• **BRIEF**: Below is a listing. Write out exactly its lines between the one holding "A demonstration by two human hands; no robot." and the one holding "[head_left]", inclusive.
Segment Open
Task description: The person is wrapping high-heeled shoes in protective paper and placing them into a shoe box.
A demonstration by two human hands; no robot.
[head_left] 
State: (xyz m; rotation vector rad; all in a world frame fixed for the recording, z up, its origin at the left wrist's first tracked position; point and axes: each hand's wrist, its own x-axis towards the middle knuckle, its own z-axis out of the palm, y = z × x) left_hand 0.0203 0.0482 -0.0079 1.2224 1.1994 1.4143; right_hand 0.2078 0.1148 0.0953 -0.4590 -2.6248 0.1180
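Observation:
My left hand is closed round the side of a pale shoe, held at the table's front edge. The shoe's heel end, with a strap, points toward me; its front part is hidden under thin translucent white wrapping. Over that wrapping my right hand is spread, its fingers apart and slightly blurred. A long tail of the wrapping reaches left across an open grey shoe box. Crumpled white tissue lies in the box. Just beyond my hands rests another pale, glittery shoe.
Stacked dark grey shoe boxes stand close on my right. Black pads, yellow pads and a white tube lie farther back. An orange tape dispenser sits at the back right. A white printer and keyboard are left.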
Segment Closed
• **ANSWER SPACE**:
A demonstration by two human hands; no robot.
[head_left] 

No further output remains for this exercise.